Combien gagne un intermittent du spectacle?

Selon un rapport parlementaire, un intermittent gagne en moyenne 2.322 euros par mois. Il bénéficie d'allocations chômages plus généreuses que le régime général, mais subit une précarité accrue.

Jamal Henni
Le 22/04/2013 à 18:37
Mis à jour le 22/04/2013 à 18:38
Les députés Christian Kert (UMP), Jean-Patrick Gille (PS) et Patrick Bloche (PS) lors de la remise du rapport (P. Bloche)

La semaine dernière, la mission d'information de l'Assemblée nationale a rendu son rapport sur les intermittents du spectacle. Cet épais rapport de 300 pages, fruit de sept mois de travail, permet de dresser un portrait type de l'intermittent, et notamment de décortiquer ses revenus.

1/ combien gagne un intermittent?

Selon le rapport, un intermittent gagne en moyenne 2.322 euros par mois (2.590 euros pour un technicien et 2.020 euros pour un artiste).

Cette somme inclut à la fois le salaire et l'indemnité versée par l'assurance chômage au titre de l'intermittence. Cette allocation représente en moyenne 1.805 euros par mois, contre 1.123 pour un chômeur lambda. "Le montant et la durée de versement semblent plus avantageux que le droit commun", pointe le rapport.

Toutefois, l'allocation versée à un intermittent est encadrée: elle est au minimum de 31 euros par jour (soit 954 euros par mois si tout le mois est travaillé), et au maximum de 4.188 euros par mois.

Certains intermittents sont donc riches, mais ils sont peu nombreux: ainsi, 5.900 intermittents gagnent plus de 4.188 euros par mois, et même 1.900 gagnent plus de 5.400 euros par mois.

2/ combien y'a-t-il d'intermittents?

Le rapport montre que le nombre d'intermittents a explosé. Il cite notamment une étude du ministère de la culture, qui indique que leur nombre a triplé entre 1987 et 2006, passant de 40.000 à 123.000. "Parmi les artistes, la progression des effectifs a été la plus forte pour les musiciens dont le nombre est passé de 5.500 à 26.000 en vingt ans", indique l'étude.
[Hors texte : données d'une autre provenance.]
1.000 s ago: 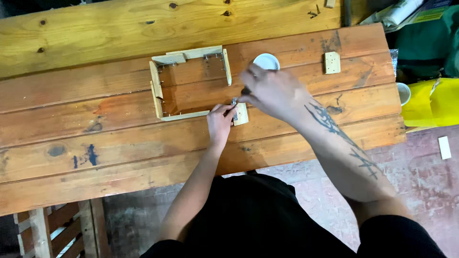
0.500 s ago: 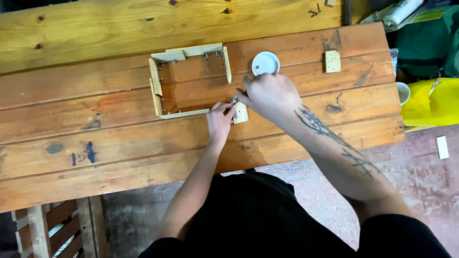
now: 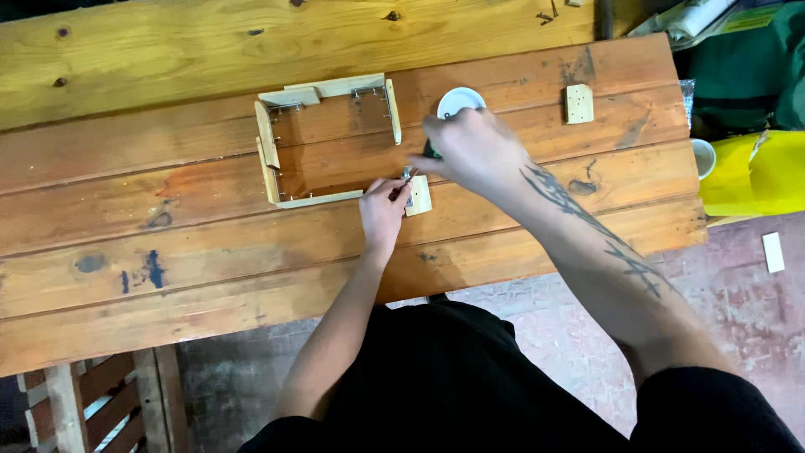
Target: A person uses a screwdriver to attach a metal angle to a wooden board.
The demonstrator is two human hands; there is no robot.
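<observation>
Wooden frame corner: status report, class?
Left hand pinching small wood block at wooden frame corner. Right hand gripping dark tool. White lid behind.

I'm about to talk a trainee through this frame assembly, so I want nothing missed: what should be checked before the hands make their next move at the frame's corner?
1. Left hand steadies the small wooden block at the corner: ok, fingers are on it.
2. Right hand has a sure grip on its dark tool: cannot tell, the hand hides nearly all of it.
3. Wooden frame lies flat on the workbench: ok.
4. Frame closed all round: not ok, its right side is open below the short strip.
5. White round container within reach: ok, just behind the right hand.
6. Spare block kept apart from the work: ok.
</observation>
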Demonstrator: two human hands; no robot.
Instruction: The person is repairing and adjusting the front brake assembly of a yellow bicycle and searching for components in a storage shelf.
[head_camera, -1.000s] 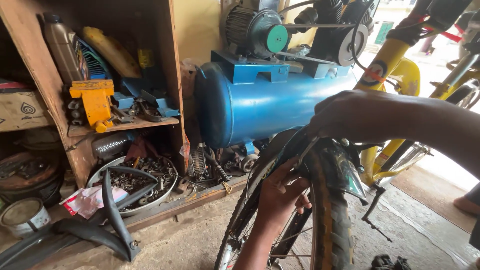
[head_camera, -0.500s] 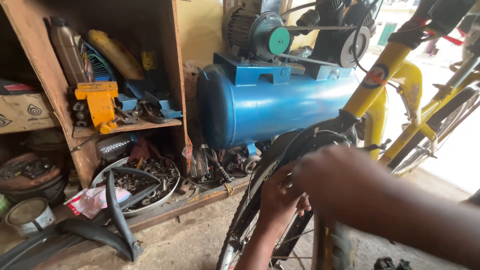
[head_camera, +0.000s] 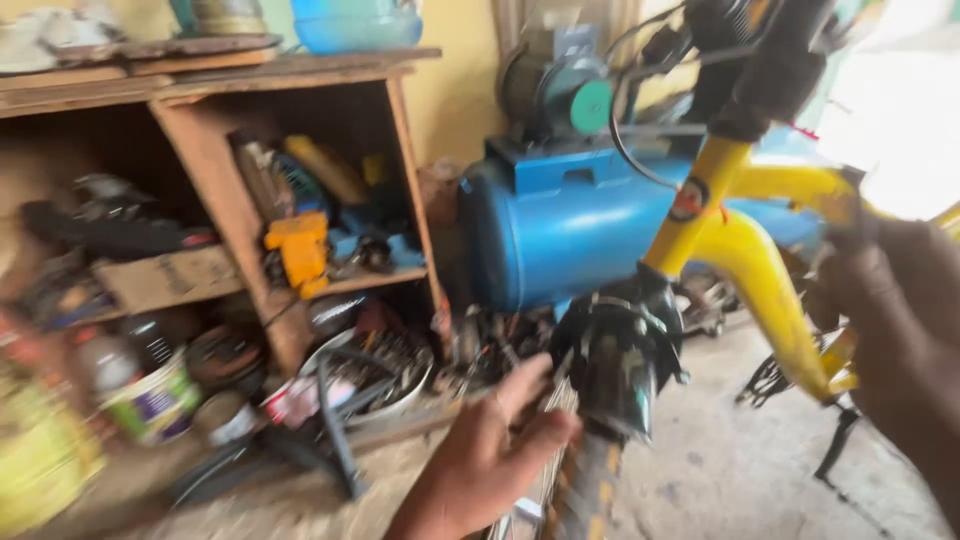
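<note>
Fingers (head_camera: 525, 385) seemingly touch the front wheel (head_camera: 610, 370), left-hand side.

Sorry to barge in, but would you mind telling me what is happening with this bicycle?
A person is working on a yellow bicycle in a cluttered workshop. Their left hand is at the front wheel, fingers by the spokes next to the black tyre. Their right hand is on the yellow frame. The picture is blurred. Behind stands a blue compressor tank, beside a wooden shelf crowded with tools.
</note>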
Cette explosion est notamment dû à l'extension du régime de l'intermittence à un nombre croisant de professions, comme l'avait relevé la Cour des comptes. Notamment, depuis 1999, peuvent en bénéficier machinistes, costumiers, éclairagistes, ainsi que les salariés travaillant dans l'édition musicale, la gestion de salles de spectacle, la production et la promotion de spectacles.
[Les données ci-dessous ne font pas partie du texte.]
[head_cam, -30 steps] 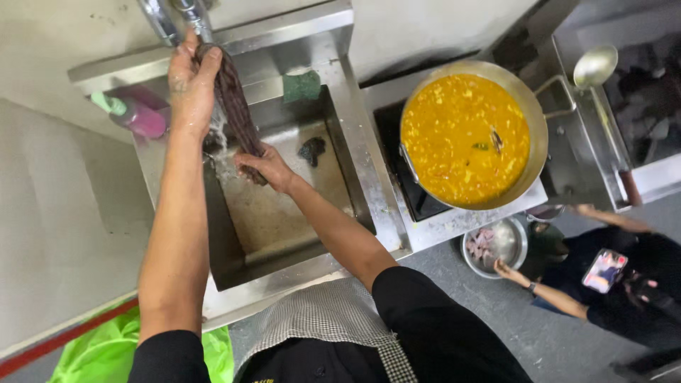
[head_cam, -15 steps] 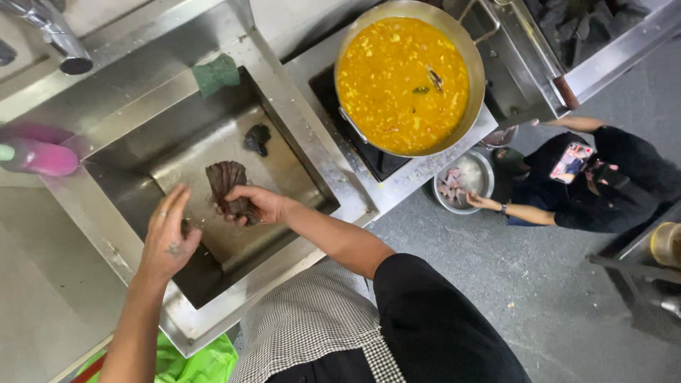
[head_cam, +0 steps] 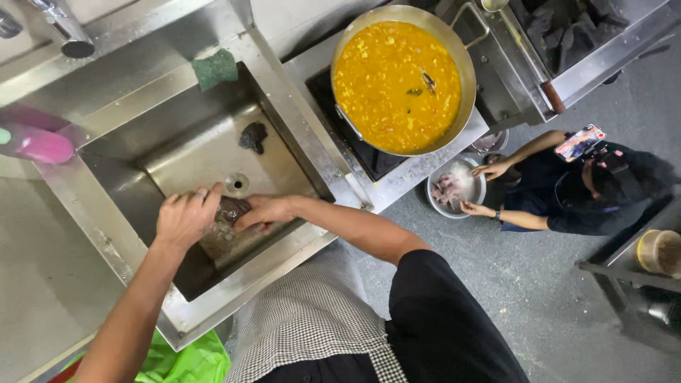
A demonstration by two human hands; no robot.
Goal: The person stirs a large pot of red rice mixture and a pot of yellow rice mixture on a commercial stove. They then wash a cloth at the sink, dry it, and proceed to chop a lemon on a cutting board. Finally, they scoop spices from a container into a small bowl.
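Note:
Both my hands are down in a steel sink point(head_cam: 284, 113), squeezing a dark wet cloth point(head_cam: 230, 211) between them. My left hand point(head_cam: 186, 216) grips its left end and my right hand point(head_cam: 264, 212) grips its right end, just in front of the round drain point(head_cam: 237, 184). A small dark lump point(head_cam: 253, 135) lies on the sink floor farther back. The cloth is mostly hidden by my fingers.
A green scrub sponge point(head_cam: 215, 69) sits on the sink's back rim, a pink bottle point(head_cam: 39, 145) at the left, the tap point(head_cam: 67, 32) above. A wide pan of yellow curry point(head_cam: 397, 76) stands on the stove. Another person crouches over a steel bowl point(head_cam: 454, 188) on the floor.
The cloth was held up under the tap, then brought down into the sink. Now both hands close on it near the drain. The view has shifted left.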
Le rapport dresse aussi un portrait type de l'intermittent: c'est un homme (à 61%), qui habite l'Ile-de-France (à 44%), qui a un niveau d'études bac +3 (à 27%), et qui a une origine sociale favorisée, avec un père cadre moyen ou supérieur (à 49%).
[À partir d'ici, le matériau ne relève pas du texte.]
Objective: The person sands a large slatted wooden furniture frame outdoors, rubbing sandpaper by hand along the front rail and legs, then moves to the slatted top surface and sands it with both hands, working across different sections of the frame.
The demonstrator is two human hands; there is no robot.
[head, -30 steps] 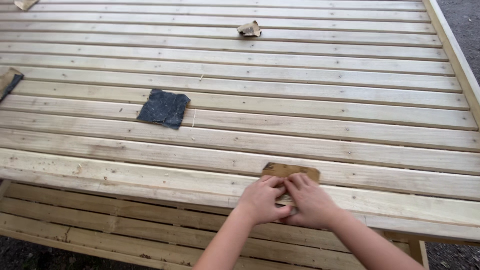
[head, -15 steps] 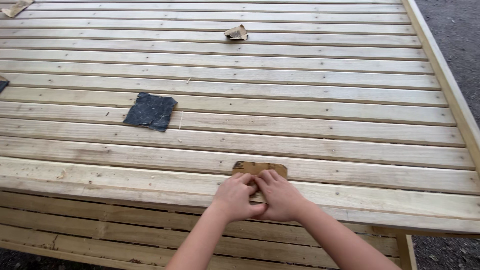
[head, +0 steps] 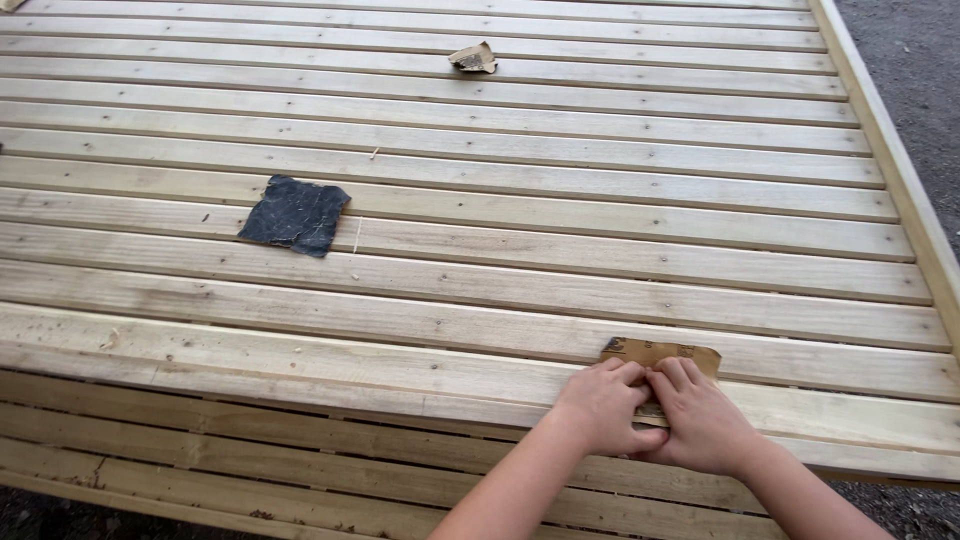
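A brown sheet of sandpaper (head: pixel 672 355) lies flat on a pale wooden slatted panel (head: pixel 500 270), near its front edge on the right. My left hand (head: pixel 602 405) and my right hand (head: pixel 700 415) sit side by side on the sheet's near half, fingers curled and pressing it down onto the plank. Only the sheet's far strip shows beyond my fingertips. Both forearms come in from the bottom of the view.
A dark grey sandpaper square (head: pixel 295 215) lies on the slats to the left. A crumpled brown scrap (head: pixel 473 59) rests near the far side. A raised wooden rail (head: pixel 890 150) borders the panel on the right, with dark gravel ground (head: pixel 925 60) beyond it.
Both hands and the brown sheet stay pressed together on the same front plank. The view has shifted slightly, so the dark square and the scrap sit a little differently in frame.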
3/ la situation des intermittents est-elle précaire?

L'explosion de l'intermittence (qui est en pratique un CDD) s'est traduite par une explosion de la précarité dans l'audiovisuel et du spectacle. Depuis 1998, la part des CDI est passée de 59% à 36%.

L'analyse sur une longue période montre que le nombre de contrats d'intermittents a décuplé entre 1989 et 2007, passant de 220.778 à 2,1 million. "Cette progression est largement imputable au secteur audiovisuel", indique le rapport.

Surtout, cette progression a été bien plus rapide que le nombre d'intermittents. Résultat: un intermittent effectue en moyenne 16 contrats par an, contre 5 il y a vingt ans. 

Autre phénomène: le nombre d'intermittents a cru plus vite que le volume de travail (+77% entre 1989 et 2007). Autrement dit: le nombre de convives a cru plus vite que la taille du gâteau... Conclusion: chaque intermittent travaille de moins en moins: 67 jours par an, contre 103 auparavant.

Comme le résume le sociologue Pierre-Michel Menger, cité par le rapport: "la fragmentation du travail en contrats de plus en plus courts va de pair avec leur dispersion sur un nombre de plus en plus élevé de salariés, qui accumulent chacun moins de jours de travail, auprès d’un nombre croissant d’employeurs, qui allouent chacun des quantités de travail de plus en plus faibles".

Une évolution qui "a engendré une fragilisation accrue de la situation des individus en termes de volume de travail et de rémunération", conclut le rapport.